PROBLEM DESCRIPTION ->
A word-for-word copy of the whole listing is the required answer.

******

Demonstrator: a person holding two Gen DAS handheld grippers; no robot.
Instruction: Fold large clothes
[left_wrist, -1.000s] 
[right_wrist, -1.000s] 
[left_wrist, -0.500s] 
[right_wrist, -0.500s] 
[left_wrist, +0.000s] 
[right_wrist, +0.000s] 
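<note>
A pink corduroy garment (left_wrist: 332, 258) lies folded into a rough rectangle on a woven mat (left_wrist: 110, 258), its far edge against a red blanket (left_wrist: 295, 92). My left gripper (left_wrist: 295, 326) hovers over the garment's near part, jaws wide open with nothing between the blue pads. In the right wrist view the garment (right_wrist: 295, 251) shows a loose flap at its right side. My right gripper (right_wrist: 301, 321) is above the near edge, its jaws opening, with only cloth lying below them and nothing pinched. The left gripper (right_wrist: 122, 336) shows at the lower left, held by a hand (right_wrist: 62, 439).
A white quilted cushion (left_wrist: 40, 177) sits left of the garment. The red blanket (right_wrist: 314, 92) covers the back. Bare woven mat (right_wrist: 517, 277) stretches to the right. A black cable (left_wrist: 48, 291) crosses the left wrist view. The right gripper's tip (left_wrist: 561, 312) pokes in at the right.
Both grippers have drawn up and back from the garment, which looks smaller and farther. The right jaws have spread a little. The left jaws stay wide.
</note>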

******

OUTPUT BELOW ->
Demonstrator: a person holding two Gen DAS handheld grippers; no robot.
Instruction: Fold large clothes
[left_wrist, -1.000s] 
[right_wrist, -1.000s] 
[left_wrist, -0.500s] 
[right_wrist, -0.500s] 
[left_wrist, +0.000s] 
[right_wrist, +0.000s] 
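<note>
A pink corduroy garment (left_wrist: 332, 258) lies folded into a rough rectangle on a woven mat (left_wrist: 110, 258), its far edge against a red blanket (left_wrist: 295, 92). My left gripper (left_wrist: 295, 326) hovers over the garment's near part, jaws wide open with nothing between the blue pads. In the right wrist view the garment (right_wrist: 295, 251) shows a loose flap at its right side. My right gripper (right_wrist: 301, 321) is above the near edge, its jaws opening, with only cloth lying below them and nothing pinched. The left gripper (right_wrist: 122, 336) shows at the lower left, held by a hand (right_wrist: 62, 439).
A white quilted cushion (left_wrist: 40, 177) sits left of the garment. The red blanket (right_wrist: 314, 92) covers the back. Bare woven mat (right_wrist: 517, 277) stretches to the right. A black cable (left_wrist: 48, 291) crosses the left wrist view. The right gripper's tip (left_wrist: 561, 312) pokes in at the right.
Both grippers have drawn up and back from the garment, which looks smaller and farther. The right jaws have spread a little. The left jaws stay wide.
</note>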

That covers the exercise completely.